Korean sovereign patent fund Intellectual Discovery gets a new boss, but questions remain over its future 20 Mar 17
Korean sovereign patent fund operator Intellectual Discovery (ID) has new leadership in place following the abrupt departure of CEO Kwang Jun Kim, first reported by this blog last October. Media reports name the new president and CEO as Jung Dong-soo, a former patent executive with SK Hynix.
Jung, a professor at Seoul National University, was previously a managing director in the patent department of major Korean chipmaker Hyundai Electronics, with his career there continuing through the company’s subsequent incarnations as Hynix Semiconductors and SK Hynix. During his tenure with the DRAM and NAND Flash chipmaker, Jung oversaw licensing deals and other IP-related negotiations with companies including Rambus, Texas Instruments, NEC and Toshiba.
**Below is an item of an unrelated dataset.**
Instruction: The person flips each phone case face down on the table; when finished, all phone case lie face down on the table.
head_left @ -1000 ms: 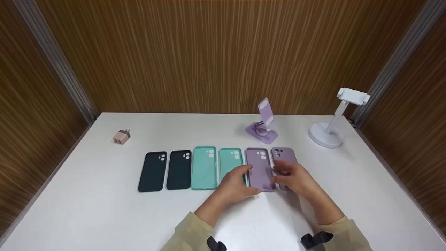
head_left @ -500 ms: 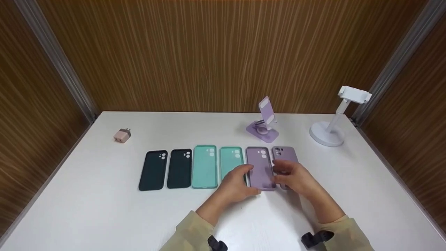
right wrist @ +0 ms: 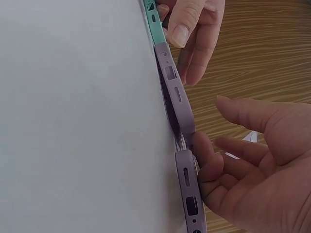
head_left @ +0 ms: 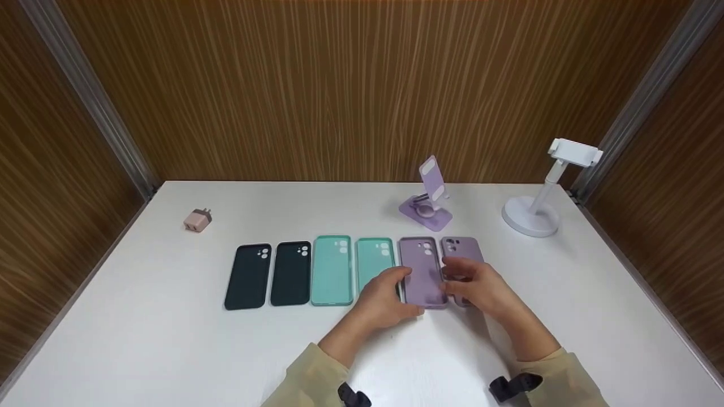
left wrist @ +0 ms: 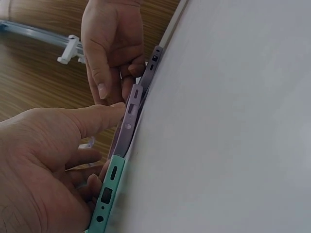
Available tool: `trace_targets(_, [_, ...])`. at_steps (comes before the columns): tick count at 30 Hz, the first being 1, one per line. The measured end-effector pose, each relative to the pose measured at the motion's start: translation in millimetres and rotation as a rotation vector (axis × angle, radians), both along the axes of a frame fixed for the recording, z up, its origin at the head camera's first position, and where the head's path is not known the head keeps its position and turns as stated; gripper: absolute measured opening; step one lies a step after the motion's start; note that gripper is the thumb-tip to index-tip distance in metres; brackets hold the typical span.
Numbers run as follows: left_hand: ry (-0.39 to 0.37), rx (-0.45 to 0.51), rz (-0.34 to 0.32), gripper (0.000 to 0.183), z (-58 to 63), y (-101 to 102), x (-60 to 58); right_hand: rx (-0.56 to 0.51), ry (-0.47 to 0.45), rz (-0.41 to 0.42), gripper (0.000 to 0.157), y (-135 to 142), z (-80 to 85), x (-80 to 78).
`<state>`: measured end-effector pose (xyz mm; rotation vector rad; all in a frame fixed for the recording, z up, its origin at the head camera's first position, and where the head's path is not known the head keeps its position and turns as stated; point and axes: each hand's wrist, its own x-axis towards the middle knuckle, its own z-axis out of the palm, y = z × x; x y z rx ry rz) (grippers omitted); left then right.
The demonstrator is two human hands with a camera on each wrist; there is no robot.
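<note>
A purple phone case (head_left: pixel 423 268) lies on the white table between my two hands, its hollow side up. My left hand (head_left: pixel 380 302) has its thumb by the near edge of this case and its index finger at the left rim. It partly covers a mint phone case (head_left: pixel 373 257). Loosely bent fingers of my right hand (head_left: pixel 481 287) touch the right side of the middle purple case, while the thumb stands apart in the right wrist view. That hand overlaps a second purple phone case (right wrist: pixel 190 189) with its back up. A dark gap shows under the middle case's near edge.
To the left in the same row lie a larger mint case (head_left: pixel 332 271) and two dark cases (head_left: pixel 291 274). Behind stand a purple folding phone stand (head_left: pixel 430 203) and a white phone stand (head_left: pixel 531 217). A pink charger plug (head_left: pixel 197 221) lies at far left. Wooden panels surround the table.
</note>
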<state>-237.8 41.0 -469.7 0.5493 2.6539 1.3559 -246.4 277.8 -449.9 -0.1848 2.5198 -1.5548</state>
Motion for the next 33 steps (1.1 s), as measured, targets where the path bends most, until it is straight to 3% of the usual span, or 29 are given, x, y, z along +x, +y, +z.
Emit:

Jung was already affiliated with ID as a member of an external advisory board, and the reports suggest his appointment was finalised in January to prevent a long-term vacancy at the top. IAM understands that an earlier meeting of shareholders in December produced two competing nominees for the top spot – one internal and one from a major Korean corporate - but neither was able to garner a majority of votes.
Speaking with IAM on the day following his resignation as CEO, Kim described the organisation as facing a “crisis”. ID’s budget, he claimed, had been drastically slashed when responsibility for the organisation transferred from the Ministry of Trade, Industry and Energy to the Korean Intellectual Property Office (KIPO). Kim also suggested that working under KIPO made it difficult to pursue some business opportunities because many of the biggest potential licensees are also big patent filers. Overall he made clear his opinion that if ID were to have any future it would have to be as a private entity.
Yet there were others that laid the responsibility for ID’s poor financial situation at Kim’s feet. In 2015, ID racked up an operating loss of 6.839 million won ($6 million), and media reports around the time of Kim’s departure raised questions about the amount of taxpayer money the organisation was spending on things like international travel.
Given the tenor of Kim’s departure and the previous failed attempt to elect a replacement, it's possible that some disagreement over the future direction of ID remains, and that Jung has been brought in as something of a compromise candidate. With Korean president Park Geun Hye having been removed from office recently and elections not slated until 9th May, the government is in a state of limbo at the moment. Thus, it is unlikely we will get any major clues about where ID is heading – and whether its leadership is still exploring privatisation options – anytime soon. The firm did not respond to a request for comment on this story.
The fund operator has remained fairly quiet since the CEO position became vacant. It did announce a privateering style deal shortly after Kim's departure that will see Document Security Systems monetise a portfolio of LED technology patents with funding provided by Juridica Asset Management. ID is also linked with a US litigation campaign by an entity called Game and Technology Co Ltd. All three active cases in that effort have been stayed pending IPRs, mirroring the situation faced by fellow SPF IP Bridge in its own US monetisation efforts. It will be instructive to watch whether ID launches any new monetisation campaigns with Jung at the helm.